» Try it: Repeat exactly the lines below, from the line containing "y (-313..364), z" through the last line, both included. Leave out any pictures.

» Exercise data:

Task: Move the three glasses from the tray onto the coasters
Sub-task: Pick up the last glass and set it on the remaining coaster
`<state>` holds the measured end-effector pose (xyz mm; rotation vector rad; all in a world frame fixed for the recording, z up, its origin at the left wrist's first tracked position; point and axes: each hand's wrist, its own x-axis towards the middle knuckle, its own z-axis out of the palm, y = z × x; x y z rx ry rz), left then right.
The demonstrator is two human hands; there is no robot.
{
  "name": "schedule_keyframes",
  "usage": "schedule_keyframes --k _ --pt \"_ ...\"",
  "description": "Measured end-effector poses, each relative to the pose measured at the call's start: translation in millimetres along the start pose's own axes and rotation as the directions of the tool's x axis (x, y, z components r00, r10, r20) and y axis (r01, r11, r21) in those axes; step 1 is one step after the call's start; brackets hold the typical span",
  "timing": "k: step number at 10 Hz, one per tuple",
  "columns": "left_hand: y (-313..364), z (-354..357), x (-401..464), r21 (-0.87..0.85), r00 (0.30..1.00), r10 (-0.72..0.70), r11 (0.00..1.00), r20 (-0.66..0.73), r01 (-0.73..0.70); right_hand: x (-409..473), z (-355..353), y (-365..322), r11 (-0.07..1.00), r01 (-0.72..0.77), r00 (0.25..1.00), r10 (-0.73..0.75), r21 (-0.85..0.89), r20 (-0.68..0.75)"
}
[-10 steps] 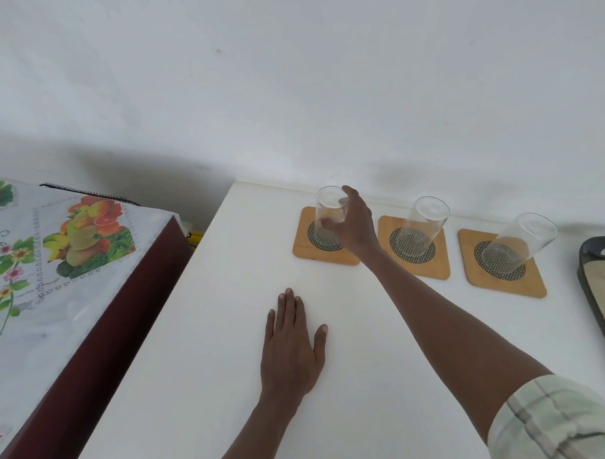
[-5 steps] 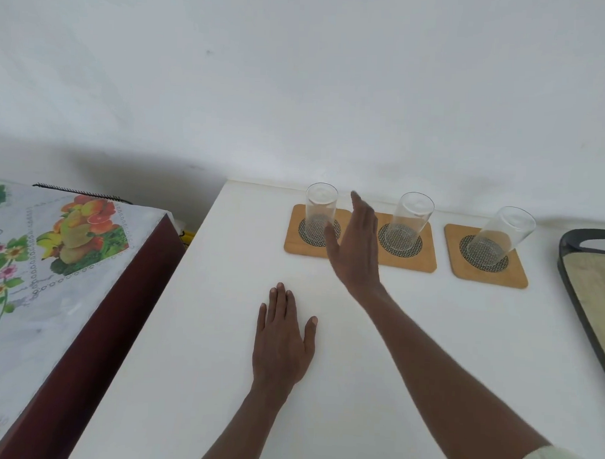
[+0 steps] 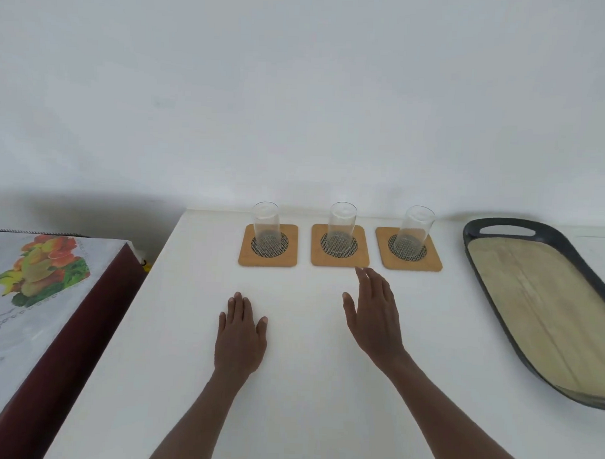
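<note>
Three clear glasses stand upright in a row near the wall, each on a square wooden coaster: the left glass [image 3: 267, 224] on the left coaster [image 3: 246, 254], the middle glass [image 3: 341, 225] on the middle coaster [image 3: 319, 257], the right glass [image 3: 413, 229] on the right coaster [image 3: 432, 261]. My left hand [image 3: 240, 337] lies flat on the white table, palm down. My right hand [image 3: 377, 314] hovers just in front of the middle coaster, fingers apart, holding nothing. The dark tray [image 3: 479, 232] with a pale wooden floor sits at the right with no glasses on it.
The white table [image 3: 304, 418] ends at its left edge beside a lower dark-red cabinet under a fruit-print cloth [image 3: 28, 288]. A plain white wall runs right behind the glasses.
My right hand let go of the left glass and drew back toward me and to the right. The view shifted left, bringing the whole tray into sight. My left hand stayed flat.
</note>
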<state>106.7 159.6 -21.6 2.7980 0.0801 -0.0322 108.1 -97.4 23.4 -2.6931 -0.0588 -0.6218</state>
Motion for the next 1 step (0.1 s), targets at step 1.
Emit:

» Result for this exercise:
  "columns": "left_hand: y (-313..364), z (-354..357), x (-401..464), r21 (-0.87..0.85), r00 (0.30..1.00), r10 (-0.72..0.70), r11 (0.00..1.00), r20 (-0.66..0.73), r01 (-0.73..0.70); right_hand: x (-409..473), z (-355..353), y (-365..322), r11 (-0.07..1.00), r01 (-0.72..0.77), r00 (0.25..1.00), r10 (-0.73..0.75), r21 (-0.85..0.89), r20 (-0.68..0.75)"
}
[-10 steps] 
[-5 steps] 
[+0 steps] 
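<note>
Three clear glasses stand upright in a row near the wall, each on a square wooden coaster: the left glass [image 3: 267, 224] on the left coaster [image 3: 246, 254], the middle glass [image 3: 341, 225] on the middle coaster [image 3: 319, 257], the right glass [image 3: 413, 229] on the right coaster [image 3: 432, 261]. My left hand [image 3: 240, 337] lies flat on the white table, palm down. My right hand [image 3: 377, 314] hovers just in front of the middle coaster, fingers apart, holding nothing. The dark tray [image 3: 479, 232] with a pale wooden floor sits at the right with no glasses on it.
The white table [image 3: 304, 418] ends at its left edge beside a lower dark-red cabinet under a fruit-print cloth [image 3: 28, 288]. A plain white wall runs right behind the glasses.
My right hand let go of the left glass and drew back toward me and to the right. The view shifted left, bringing the whole tray into sight. My left hand stayed flat.
</note>
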<state>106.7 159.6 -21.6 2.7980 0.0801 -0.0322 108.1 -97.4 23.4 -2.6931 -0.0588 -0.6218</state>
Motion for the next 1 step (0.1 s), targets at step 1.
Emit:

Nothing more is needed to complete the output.